The House Judiciary Committee is holding hearings on “Straightening Out the Mortgage Mess”. The question is whether Sec. 1322(b)(2) should be amended to allow modification of home mortgages. Currently, that section does not allow modifications. The reason this prohibition was originally added was because without it, mortgage banks argued that the credit market would dry up for home mortgages.
Predictably, the bankrutpcy folks from NACBA and the National Bankruptcy Conference argued in favor of allowing modification and the Mortgage Banking Association argued against allowing modification.

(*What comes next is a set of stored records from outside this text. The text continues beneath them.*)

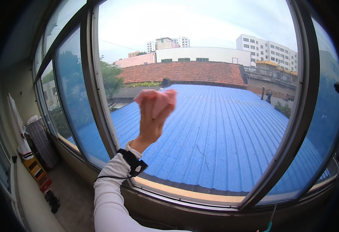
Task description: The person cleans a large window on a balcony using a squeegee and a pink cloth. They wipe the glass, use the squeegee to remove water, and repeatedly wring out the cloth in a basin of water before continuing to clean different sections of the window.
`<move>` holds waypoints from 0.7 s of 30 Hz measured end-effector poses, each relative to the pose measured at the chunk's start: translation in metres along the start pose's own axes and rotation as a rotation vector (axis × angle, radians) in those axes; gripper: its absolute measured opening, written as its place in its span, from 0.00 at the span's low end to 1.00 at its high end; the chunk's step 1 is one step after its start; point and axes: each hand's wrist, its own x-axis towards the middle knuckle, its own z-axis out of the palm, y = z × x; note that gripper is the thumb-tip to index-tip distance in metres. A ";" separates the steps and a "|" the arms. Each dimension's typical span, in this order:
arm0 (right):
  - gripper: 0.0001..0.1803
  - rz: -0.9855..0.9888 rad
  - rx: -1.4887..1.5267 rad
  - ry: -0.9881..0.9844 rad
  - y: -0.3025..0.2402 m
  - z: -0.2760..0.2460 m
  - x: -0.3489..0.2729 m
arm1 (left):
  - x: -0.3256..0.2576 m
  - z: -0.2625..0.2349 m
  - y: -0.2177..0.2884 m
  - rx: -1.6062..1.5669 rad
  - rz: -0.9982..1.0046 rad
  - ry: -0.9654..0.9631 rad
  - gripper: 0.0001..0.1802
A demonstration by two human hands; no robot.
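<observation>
One of the hands (151,118), its white-sleeved arm raised from the lower edge, is closed around a bunched pink cloth (160,99) pressed against the window pane (223,127), fingers wrapped behind it.

The crumpled pink cloth (160,101) is motion-blurred, and the raised hand (153,121) covers its lower part. The white-sleeved forearm (109,193) is cut off by the bottom edge. Only one hand shows.
</observation>
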 end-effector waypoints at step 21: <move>0.11 -0.112 0.116 0.153 0.023 0.071 0.002 | 0.295 -0.091 -0.269 0.495 -0.693 0.476 0.26</move>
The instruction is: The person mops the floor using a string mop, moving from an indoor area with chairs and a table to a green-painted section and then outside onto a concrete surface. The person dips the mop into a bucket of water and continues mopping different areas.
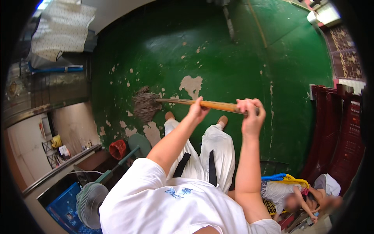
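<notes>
Both my hands grip the wooden handle (pixel 218 105) of a mop. My left hand (pixel 198 110) holds it nearer the head. My right hand (pixel 251 114) is closed around the handle's upper end. The grey string mop head (pixel 145 104) rests on the green painted floor (pixel 233 58), to the left of my feet (pixel 170 116). The handle runs almost level across the view. I wear a white shirt and white trousers with dark stripes.
The floor paint is chipped in pale patches (pixel 191 85). A standing fan (pixel 91 199) and a red basket (pixel 117 149) are at lower left. Dark red wooden furniture (pixel 335 132) stands at right. Another person (pixel 296 197) sits low at lower right.
</notes>
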Motion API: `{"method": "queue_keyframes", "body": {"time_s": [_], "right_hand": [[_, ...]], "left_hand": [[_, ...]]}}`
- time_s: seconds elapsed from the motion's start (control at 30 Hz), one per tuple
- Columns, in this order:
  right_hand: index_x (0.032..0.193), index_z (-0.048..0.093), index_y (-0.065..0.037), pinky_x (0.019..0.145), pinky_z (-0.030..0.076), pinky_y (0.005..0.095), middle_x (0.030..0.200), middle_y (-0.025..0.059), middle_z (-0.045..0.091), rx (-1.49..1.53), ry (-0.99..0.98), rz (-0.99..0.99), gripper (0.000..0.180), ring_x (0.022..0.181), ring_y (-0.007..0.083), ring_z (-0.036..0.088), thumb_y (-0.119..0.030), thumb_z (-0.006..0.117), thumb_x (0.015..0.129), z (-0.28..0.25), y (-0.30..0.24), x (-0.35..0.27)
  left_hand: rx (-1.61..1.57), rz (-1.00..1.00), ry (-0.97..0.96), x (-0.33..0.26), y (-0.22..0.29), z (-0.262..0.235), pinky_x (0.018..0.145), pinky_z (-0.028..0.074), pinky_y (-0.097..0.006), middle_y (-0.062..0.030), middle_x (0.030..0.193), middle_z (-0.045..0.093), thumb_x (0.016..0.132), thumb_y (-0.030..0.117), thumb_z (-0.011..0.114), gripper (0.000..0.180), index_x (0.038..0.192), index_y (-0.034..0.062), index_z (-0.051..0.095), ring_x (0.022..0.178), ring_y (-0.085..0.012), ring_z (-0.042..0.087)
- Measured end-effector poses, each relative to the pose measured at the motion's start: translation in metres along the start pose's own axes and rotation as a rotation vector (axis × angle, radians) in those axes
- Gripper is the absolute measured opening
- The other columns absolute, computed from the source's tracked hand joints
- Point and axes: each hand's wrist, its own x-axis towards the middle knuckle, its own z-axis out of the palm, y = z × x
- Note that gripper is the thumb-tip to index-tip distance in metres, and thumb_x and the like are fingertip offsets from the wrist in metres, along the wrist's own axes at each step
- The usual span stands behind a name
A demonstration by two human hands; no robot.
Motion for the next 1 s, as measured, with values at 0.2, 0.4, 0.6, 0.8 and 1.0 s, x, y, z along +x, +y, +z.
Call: {"method": "queue_keyframes", "body": {"time_s": [0.2, 0.4, 0.6, 0.8, 1.0], "right_hand": [[0.064, 0.042, -0.005, 0.079, 0.045, 0.0406, 0.056, 0.0048, 0.045, -0.049, 0.190, -0.308, 0.020, 0.058, 0.0161, 0.048, -0.004, 0.047, 0.083, -0.144, -0.150, 0.009], [0.066, 0.036, -0.007, 0.076, 0.042, 0.0402, 0.056, 0.0056, 0.042, -0.142, 0.378, -0.572, 0.018, 0.056, 0.0173, 0.044, -0.009, 0.043, 0.083, -0.197, -0.217, 0.001], [0.071, 0.044, -0.004, 0.076, 0.048, 0.0444, 0.062, 0.0076, 0.052, -0.186, 0.347, -0.782, 0.012, 0.062, 0.0205, 0.054, -0.005, 0.050, 0.081, -0.196, -0.173, 0.048], [0.070, 0.047, -0.005, 0.094, 0.041, 0.0471, 0.075, 0.0073, 0.062, -0.381, 0.229, -0.676, 0.006, 0.084, 0.0259, 0.061, -0.005, 0.052, 0.074, -0.244, -0.116, 0.140], [0.081, 0.057, -0.003, 0.094, 0.041, 0.0383, 0.101, 0.0115, 0.062, -0.261, 0.213, -0.449, 0.014, 0.110, 0.0324, 0.054, 0.006, 0.055, 0.071, -0.233, -0.050, 0.238]], "left_hand": [[0.217, -0.248, -0.192, -0.036, -0.166, 0.169, 0.085, 0.047, -0.042, -0.0082, 0.089, 0.055, 0.087, 0.024, 0.058, 0.023, 0.093, 0.0046, 0.049, 0.088, -0.0227, 0.054], [0.475, -0.422, -0.386, -0.039, -0.254, 0.271, 0.074, 0.050, -0.034, -0.0053, 0.081, 0.056, 0.087, 0.024, 0.054, 0.018, 0.090, 0.0061, 0.049, 0.080, -0.0210, 0.058], [0.636, -0.370, -0.354, 0.030, -0.259, 0.346, 0.067, 0.049, -0.032, -0.0039, 0.073, 0.052, 0.082, 0.019, 0.055, 0.016, 0.087, 0.0071, 0.045, 0.066, -0.0182, 0.053], [0.722, -0.326, -0.283, 0.141, -0.237, 0.402, 0.061, 0.046, -0.031, -0.0046, 0.068, 0.049, 0.084, 0.021, 0.053, 0.017, 0.080, 0.0076, 0.043, 0.061, -0.0177, 0.050], [1.237, -0.004, -0.099, 0.269, -0.183, 0.466, 0.057, 0.051, -0.037, -0.0101, 0.076, 0.054, 0.086, 0.028, 0.054, 0.029, 0.097, 0.0021, 0.047, 0.063, -0.0235, 0.058]]}}
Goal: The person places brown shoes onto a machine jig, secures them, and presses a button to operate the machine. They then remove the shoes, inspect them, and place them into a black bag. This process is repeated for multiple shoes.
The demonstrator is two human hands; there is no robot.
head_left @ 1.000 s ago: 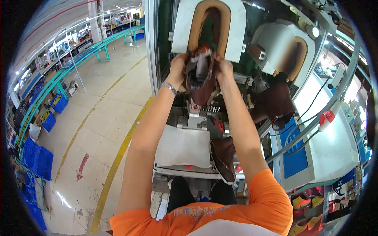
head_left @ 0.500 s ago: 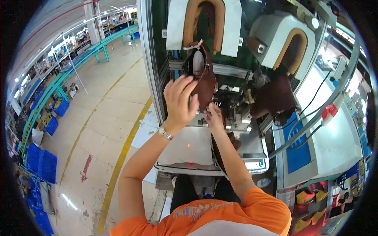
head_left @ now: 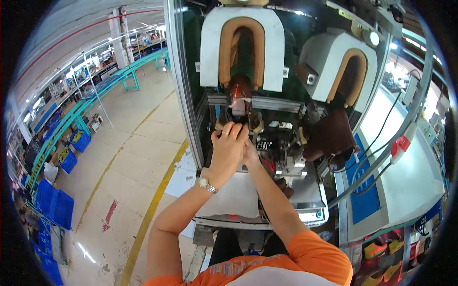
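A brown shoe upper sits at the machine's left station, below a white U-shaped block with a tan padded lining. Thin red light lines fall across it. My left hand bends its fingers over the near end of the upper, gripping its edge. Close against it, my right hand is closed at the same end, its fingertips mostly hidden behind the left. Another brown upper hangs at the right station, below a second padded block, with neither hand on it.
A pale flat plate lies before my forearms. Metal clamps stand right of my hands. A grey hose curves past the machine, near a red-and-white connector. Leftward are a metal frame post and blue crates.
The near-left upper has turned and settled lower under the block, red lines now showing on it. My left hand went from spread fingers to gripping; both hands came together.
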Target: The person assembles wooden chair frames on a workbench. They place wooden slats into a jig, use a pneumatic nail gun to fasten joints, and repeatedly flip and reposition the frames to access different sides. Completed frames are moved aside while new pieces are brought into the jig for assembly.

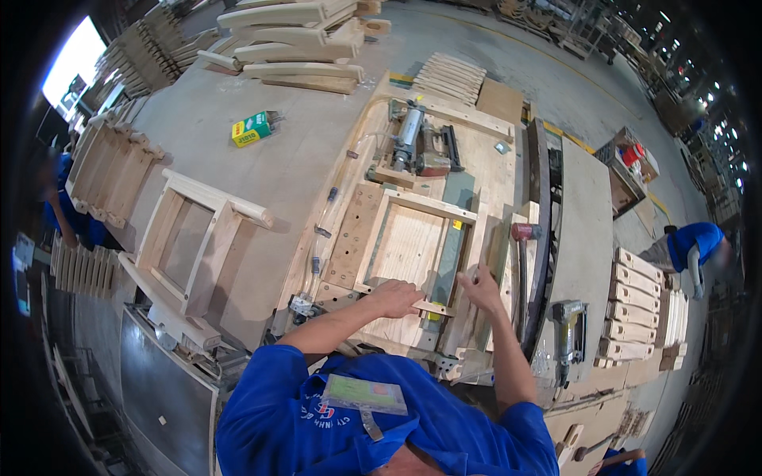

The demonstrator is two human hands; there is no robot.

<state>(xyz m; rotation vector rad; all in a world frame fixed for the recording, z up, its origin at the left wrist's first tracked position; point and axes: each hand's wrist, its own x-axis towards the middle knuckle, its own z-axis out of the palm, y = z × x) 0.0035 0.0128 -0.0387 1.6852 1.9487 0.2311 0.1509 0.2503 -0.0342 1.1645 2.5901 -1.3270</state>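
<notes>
A pale rectangular wooden frame [429, 205] lies flat on the workbench in front of me. My left hand [397, 299] is at its near rail, by the left corner, with the fingers bent over the wood. Beside the frame's right side is my right hand [482, 290], its fingers curled together; what they hold, if anything, is too small to make out. A metal clamp fixture [302, 308] sits at the bench's near left. Right of the frame lies a red-headed mallet [525, 232], its handle pointing toward me.
Two nail guns, one silver [409, 133] and one dark [433, 151], lie beyond the frame. Another nail gun [567, 333] rests on the right-hand board. An assembled wooden frame [202, 238] stands left, near a green-yellow box [252, 128]. Stacked wooden parts [635, 305] and a co-worker [694, 242] are right.
</notes>
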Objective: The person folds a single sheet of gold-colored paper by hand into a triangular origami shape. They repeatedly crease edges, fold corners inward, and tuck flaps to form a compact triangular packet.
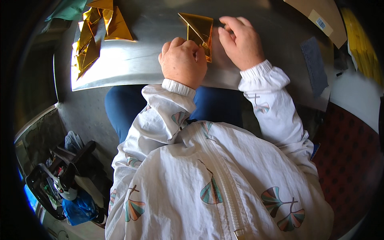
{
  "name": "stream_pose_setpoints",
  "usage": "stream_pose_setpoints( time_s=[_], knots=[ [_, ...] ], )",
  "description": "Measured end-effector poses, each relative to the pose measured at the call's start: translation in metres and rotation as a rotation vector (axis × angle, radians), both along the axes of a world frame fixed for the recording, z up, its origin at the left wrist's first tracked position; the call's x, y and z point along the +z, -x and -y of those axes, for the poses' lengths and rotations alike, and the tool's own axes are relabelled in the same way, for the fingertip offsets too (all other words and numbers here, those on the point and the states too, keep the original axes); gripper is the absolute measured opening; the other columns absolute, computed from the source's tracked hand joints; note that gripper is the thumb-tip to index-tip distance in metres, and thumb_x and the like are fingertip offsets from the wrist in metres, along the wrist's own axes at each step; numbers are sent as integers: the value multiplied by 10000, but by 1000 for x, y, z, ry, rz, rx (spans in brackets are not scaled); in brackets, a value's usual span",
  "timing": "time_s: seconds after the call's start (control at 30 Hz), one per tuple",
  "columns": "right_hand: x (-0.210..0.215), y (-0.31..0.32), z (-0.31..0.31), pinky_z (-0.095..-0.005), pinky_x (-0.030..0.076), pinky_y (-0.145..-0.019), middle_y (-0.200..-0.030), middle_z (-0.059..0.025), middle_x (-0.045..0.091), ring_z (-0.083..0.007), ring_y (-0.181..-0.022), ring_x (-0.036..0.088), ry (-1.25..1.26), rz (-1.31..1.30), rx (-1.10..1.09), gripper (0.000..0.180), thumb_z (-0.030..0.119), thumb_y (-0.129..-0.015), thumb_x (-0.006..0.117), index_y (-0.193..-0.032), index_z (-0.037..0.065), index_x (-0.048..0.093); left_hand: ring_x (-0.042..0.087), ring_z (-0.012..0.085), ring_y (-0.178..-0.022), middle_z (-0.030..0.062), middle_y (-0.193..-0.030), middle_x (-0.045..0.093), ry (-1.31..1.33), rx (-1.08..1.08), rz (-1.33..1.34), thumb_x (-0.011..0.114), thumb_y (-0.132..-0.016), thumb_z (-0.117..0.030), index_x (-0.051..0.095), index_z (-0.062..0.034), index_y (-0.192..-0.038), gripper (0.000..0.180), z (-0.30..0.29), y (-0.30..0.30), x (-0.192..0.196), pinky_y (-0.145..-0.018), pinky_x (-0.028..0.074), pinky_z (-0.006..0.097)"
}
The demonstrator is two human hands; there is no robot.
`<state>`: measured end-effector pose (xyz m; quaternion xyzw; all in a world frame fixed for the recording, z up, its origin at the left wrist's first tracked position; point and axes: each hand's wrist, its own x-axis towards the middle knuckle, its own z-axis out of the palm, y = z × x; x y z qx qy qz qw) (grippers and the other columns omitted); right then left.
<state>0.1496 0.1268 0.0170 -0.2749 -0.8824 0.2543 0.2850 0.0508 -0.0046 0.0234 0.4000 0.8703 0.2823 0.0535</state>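
A folded piece of shiny gold paper (199, 29) lies on the grey metal table (136, 60) in front of me. My left hand (183, 62) is closed, its fingers pinching the paper's lower right edge. My right hand (240, 42) rests beside it, fingertips pressing down at the paper's right corner. Both wrists come out of white jacket cuffs.
Several folded gold paper pieces (94, 34) lie at the table's far left beside a green sheet (68, 10). A brown envelope (320, 18) and a dark grey cloth strip (315, 64) lie at the right. Yellow sheets (362, 44) sit far right. A cluttered basket (64, 180) stands on the floor lower left.
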Motion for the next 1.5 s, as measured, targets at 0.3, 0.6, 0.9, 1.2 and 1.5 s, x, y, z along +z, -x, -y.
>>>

Interestingly, however, an economist from Moody’s, Mark M. Zandi, testified that “there is no reason to believe that the cost of mortgage credit across all mortgage loan products should rise” and that “[p]roperly designed, the legislation could reduce the number of foreclosures through early 2009 by at least 500,000.” This has always been my biggest question: (1) would allowing mortgage modifications dry up credit and (2) if not, can Congress be convinced enough by this so that they are willing to pass legislation allowing modification of mortgages? I think that the answer to (1) is “no” for several reasons: (1) before the credit crisis, there was no problem getting a loan in the non-primary residence home mortgage market, (2) there has already been a tightening of credit across all sectors, so we should probably expect a loosening of the lenders want to make money in the future. With some solid data from economists concurring on this point, I think the legislation is in much better shape than it would have been otherwise.